Сама на себя зла за то, что эта мысль не вызывает во мне ничего кроме какого-то неприятного чувства безысходности, но ничего не поделать. Кусочек души джина уже во мне, то есть карты сданы, а потому нужно разыгрывать то, что есть.
— Ваше Высочество! Какими судьбами в столь бедном квартале?
Громкий бас так неожиданно вырывает меня из собственных размышлений, что я подпрыгиваю на месте, бормоча что-то невразумительное, совсем не по-королевски.
— Или это ты, Лила, играешь в свою любимую игру?
Теперь я уже вздрагиваю от неприятного испуга, и наконец, разворачиваюсь к своему собеседнику. Груда мышц, облаченная в жесткую сталь, встает аккурат перед моими глазами. Чтобы разглядеть лицо, мне приходится сощуриться и сильно задрать голову. Губы сами собой расплываются в радостной улыбке, когда я взвизгиваю:
— Коэн! — и едва ли не бросаюсь к нему на шею.

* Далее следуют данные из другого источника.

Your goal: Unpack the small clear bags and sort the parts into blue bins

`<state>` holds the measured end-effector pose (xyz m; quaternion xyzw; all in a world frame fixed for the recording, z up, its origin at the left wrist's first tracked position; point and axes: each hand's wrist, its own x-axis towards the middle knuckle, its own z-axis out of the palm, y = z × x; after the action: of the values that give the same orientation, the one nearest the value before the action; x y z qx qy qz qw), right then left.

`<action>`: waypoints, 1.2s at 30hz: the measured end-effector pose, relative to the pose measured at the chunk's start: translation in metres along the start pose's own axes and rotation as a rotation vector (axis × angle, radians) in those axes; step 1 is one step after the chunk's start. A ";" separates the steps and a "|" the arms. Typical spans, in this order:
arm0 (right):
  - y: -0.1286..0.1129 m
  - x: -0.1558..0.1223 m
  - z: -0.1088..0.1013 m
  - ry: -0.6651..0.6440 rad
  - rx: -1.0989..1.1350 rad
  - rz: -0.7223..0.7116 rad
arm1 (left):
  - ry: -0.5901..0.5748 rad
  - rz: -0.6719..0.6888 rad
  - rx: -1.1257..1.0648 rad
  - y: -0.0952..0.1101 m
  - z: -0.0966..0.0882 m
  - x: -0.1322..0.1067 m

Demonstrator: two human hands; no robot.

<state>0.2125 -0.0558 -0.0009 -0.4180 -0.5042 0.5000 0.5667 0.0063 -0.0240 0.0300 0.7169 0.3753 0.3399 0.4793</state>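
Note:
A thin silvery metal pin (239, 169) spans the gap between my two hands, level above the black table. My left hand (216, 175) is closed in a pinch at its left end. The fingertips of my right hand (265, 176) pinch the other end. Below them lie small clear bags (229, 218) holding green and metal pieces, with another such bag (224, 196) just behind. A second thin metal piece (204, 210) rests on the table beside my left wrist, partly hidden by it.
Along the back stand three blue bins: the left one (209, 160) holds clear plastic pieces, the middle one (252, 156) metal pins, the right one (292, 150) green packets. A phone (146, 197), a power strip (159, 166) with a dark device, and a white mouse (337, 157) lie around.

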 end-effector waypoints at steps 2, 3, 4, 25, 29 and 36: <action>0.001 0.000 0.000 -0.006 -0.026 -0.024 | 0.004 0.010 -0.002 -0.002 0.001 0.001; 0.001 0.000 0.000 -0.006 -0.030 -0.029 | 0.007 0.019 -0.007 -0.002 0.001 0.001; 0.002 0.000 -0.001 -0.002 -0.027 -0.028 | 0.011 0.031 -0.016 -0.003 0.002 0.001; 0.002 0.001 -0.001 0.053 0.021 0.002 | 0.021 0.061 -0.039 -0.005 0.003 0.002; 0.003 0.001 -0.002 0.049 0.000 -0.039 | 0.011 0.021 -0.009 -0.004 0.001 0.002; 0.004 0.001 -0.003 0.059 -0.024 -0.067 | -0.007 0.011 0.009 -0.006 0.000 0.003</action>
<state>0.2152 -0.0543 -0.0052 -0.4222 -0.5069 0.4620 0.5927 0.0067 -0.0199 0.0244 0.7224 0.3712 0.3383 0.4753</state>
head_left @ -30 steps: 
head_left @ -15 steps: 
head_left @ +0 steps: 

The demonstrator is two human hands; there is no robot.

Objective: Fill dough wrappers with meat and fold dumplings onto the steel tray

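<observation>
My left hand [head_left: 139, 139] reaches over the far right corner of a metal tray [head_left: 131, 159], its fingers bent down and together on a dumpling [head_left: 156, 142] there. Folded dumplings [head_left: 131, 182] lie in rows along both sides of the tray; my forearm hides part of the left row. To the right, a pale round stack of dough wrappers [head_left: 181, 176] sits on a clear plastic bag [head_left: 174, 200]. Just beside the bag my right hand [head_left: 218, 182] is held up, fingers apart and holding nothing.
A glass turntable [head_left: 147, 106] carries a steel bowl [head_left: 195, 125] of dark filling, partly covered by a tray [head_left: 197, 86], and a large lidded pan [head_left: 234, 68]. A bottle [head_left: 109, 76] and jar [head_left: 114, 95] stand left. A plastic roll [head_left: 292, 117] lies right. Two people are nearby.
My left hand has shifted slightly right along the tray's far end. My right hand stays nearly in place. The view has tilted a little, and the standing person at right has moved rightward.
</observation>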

За что он мне нравится, так это за то, что тут же сам начинает гоготать, сгребая меня в медвежьи объятия. Коэн, хоть и правитель степных народов, но ему чужды любые предрассудки, особенно, что касается этикета.
Я самолично видела, как он руками заталкивал себе печеные куриные ноги в рот, сидя рядом с особами королевской крови, которые, разумеется, пребывали просто в шоке.

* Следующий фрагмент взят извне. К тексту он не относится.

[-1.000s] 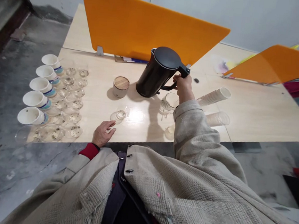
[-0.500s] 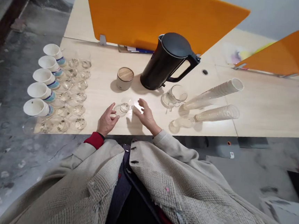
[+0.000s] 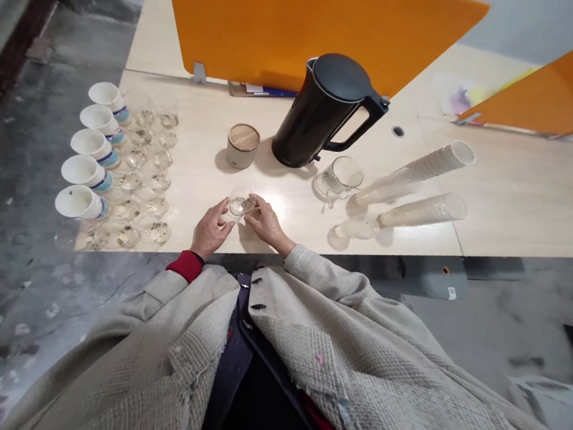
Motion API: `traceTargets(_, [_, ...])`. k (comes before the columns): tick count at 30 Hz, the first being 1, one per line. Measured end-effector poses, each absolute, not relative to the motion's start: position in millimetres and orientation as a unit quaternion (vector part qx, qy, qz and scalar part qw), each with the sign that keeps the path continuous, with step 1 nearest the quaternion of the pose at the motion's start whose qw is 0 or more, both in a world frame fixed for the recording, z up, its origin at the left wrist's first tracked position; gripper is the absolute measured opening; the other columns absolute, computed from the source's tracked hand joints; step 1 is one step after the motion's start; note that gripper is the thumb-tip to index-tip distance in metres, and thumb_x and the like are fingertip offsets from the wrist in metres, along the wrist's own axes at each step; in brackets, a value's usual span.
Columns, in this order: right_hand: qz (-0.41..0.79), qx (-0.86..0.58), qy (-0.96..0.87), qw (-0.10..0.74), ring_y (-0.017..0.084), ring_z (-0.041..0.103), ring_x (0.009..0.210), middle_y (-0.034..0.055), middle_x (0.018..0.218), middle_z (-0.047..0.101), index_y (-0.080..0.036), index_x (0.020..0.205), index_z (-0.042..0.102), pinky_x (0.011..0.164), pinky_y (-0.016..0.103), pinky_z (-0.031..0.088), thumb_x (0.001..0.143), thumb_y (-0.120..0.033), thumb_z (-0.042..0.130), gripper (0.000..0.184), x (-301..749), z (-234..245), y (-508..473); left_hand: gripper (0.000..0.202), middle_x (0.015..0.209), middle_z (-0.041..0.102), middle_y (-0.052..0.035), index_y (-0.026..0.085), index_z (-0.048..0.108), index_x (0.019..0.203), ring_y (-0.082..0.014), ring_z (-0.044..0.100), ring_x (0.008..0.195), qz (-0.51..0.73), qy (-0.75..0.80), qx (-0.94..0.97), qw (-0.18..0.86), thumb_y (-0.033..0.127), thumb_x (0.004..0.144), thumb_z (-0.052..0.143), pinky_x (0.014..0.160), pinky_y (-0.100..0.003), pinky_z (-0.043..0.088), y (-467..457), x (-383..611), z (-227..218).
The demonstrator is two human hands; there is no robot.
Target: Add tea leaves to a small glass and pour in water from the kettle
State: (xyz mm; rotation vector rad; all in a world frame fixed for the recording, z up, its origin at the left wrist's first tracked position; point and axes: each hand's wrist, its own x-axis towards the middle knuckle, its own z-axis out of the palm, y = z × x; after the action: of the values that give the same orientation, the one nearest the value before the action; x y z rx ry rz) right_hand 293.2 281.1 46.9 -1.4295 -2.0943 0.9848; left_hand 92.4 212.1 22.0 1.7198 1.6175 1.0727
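A clear plastic cup point(image 3: 242, 204) with dark bits at its bottom stands at the table's front, between my hands. My left hand point(image 3: 212, 226) is curved against its left side, thumb and fingers around the wall. From the right, my right hand point(image 3: 267, 224) closes on the cup's other side, fingertips at the rim. Just beyond is a small grey canister point(image 3: 242, 149) with a wooden lid. Behind and to the right stands a black electric kettle point(image 3: 320, 114). A glass jug point(image 3: 341, 177) with a ribbed insert is right of my hands.
At the left stand rows of white paper cups point(image 3: 99, 119) and clear cups point(image 3: 155, 229) holding dark bits. Two stacks of cups, one white-rimmed point(image 3: 421, 170) and one clear point(image 3: 424, 210), lie on their sides at right. An orange divider point(image 3: 303, 29) rises behind the kettle.
Both hands have moved in from apart and now grip the clear cup from its two sides. The view has shifted slightly.
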Motion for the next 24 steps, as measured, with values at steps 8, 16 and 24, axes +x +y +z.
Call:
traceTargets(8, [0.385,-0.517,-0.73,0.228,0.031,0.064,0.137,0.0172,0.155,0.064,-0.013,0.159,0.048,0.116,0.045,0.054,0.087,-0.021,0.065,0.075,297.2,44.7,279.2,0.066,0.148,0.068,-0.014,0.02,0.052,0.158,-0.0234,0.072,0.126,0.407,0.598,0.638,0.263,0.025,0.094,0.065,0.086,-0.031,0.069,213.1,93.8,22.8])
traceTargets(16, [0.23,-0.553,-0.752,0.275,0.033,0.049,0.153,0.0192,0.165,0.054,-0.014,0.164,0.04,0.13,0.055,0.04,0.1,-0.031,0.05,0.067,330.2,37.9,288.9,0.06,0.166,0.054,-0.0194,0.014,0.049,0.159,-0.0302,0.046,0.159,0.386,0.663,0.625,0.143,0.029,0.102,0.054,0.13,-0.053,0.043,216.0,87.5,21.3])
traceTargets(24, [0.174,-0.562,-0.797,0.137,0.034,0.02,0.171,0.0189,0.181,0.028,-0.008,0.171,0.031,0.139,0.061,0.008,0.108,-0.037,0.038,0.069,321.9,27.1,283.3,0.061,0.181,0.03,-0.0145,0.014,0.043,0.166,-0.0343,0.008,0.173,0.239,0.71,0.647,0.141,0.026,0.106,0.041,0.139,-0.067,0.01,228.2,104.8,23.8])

Мне же эта непосредственность в нем очень нравилась. Варвар? Да, безусловно. Но такой открытый, простой, и на самом деле безгранично добрый к тем, кого он считал «близкими». Не знаю, входила ли я в этот круг в его понимании, но относился он ко мне с большой симпатией.
— Так и подумал, что Арабелла не стала бы таскаться по городу с таким задумчивым видом, — со смешком выдает он, очень довольный своей проницательностью.
— Ну почему же, — тяну я, — королева часто гуляет по улочкам…
— Хватая невзначай пареньков за пятые точки, — подмигивает Коэн, — Лила, я давно знаю её и все эти повадки, — ржет он, видя как я впадаю в смущение.
Даже пройденный отбор в мужском общежитии не отбил во мне воспитания, привитого заботливой пуританкой-няней. Чем я в принципе-то горжусь.
— Какими судьбами тебя занесло сюда?
— А вот давай-ка ты примешь свой настоящий облик, мы присядем где-нибудь в таверне, я тебе всё и расскажу, — отвечает он.
В принципе, идея здравая.
После недолгих поисков, мы находим компромисс, что-то среднее между откровенными притонами, которые нравятся Коэну, при виде которых я вновь заливаюсь краской, и мраморных фойе гостиниц, которые нравятся мне для чашечки кофе.
— «Усталый путник», — обреченно читает мой спутник на вывеске, — на меня хандрой веет уже от одного названия.